### WORK TO BE COMPLETED
Find the line containing "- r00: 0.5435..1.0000" in the listing below. Repeat it exactly, along with each following line up to and including the one containing "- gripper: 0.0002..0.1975".

• • • • • • •

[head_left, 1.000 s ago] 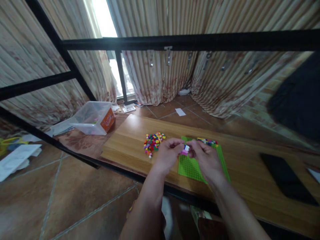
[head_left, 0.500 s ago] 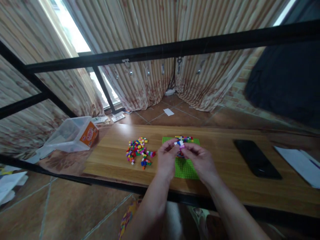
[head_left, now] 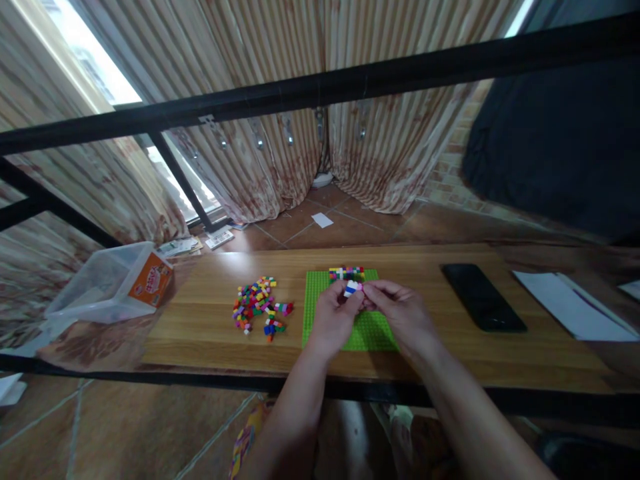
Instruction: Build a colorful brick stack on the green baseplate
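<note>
Between my two hands is a small cluster of toy bricks [head_left: 352,288], white and blue with some pink at its right end. My left hand [head_left: 334,319] pinches its left side, and the fingers of my right hand [head_left: 400,308] close on the pink end. Both hands are over the green baseplate [head_left: 373,337], which lies on the wooden table. A row of multicoloured bricks [head_left: 345,273] stands along the baseplate's far edge. My hands hide the middle of the baseplate. Left of it lies a loose pile of small coloured bricks [head_left: 257,300].
A black phone [head_left: 483,297] lies on the table at right, with white paper [head_left: 565,303] beyond it. At far left sits a clear plastic bin [head_left: 105,283] with an orange label. A dark metal bar [head_left: 300,97] crosses above the table before the curtains.
The view has shifted right, so the table things appear further left. My hands still hold the brick cluster, now turned so its blue and white side shows more.
</note>
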Demonstrator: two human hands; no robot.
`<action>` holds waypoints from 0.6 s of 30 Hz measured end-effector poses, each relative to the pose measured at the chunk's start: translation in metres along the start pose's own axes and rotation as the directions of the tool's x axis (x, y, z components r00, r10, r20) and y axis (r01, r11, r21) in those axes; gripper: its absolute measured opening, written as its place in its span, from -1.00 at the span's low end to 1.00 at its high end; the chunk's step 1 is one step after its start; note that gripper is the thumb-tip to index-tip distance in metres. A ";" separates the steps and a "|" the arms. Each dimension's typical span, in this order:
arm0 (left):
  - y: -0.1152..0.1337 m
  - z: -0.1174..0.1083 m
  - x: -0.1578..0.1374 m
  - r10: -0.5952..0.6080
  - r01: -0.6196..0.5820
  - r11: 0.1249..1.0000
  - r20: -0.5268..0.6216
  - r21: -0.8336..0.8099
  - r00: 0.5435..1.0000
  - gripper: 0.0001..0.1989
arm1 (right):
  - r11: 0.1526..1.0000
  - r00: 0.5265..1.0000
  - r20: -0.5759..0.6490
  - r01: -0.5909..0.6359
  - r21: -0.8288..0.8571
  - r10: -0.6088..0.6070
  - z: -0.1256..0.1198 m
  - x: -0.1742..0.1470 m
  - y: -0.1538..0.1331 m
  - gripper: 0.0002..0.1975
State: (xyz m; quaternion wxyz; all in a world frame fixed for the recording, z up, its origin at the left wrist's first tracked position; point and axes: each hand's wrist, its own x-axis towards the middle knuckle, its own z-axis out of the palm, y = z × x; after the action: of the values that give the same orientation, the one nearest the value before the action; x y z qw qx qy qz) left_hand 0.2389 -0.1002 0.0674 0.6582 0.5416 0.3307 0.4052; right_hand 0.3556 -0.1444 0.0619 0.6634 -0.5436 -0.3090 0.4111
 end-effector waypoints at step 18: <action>0.007 -0.019 0.009 0.071 -0.061 0.997 -0.284 0.046 0.956 -0.80 | 0.976 0.980 -0.191 0.021 -0.219 -0.064 -0.025 0.015 0.000 -0.60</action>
State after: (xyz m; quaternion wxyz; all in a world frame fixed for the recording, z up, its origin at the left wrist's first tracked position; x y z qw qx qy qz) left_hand 0.2250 -0.0827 0.0708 0.5797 0.5004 0.4112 0.4945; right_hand 0.3840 -0.1422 0.0560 0.6364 -0.6435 -0.2964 0.3050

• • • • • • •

### TASK SOLUTION
  - r00: 0.5435..1.0000
  - gripper: 0.0001..0.1989
arm1 (right):
  - r11: 0.1526..1.0000
  - r00: 0.5265..1.0000
  - r20: -0.5759..0.6490
  - r01: -0.5909..0.6359
  - r21: -0.8288..0.8571
  - r10: -0.6088..0.6070
  - z: -0.1256..0.1198 m
  - x: -0.1742..0.1470 m
  - y: -0.1538..0.1331 m
  - gripper: 0.0002..0.1975

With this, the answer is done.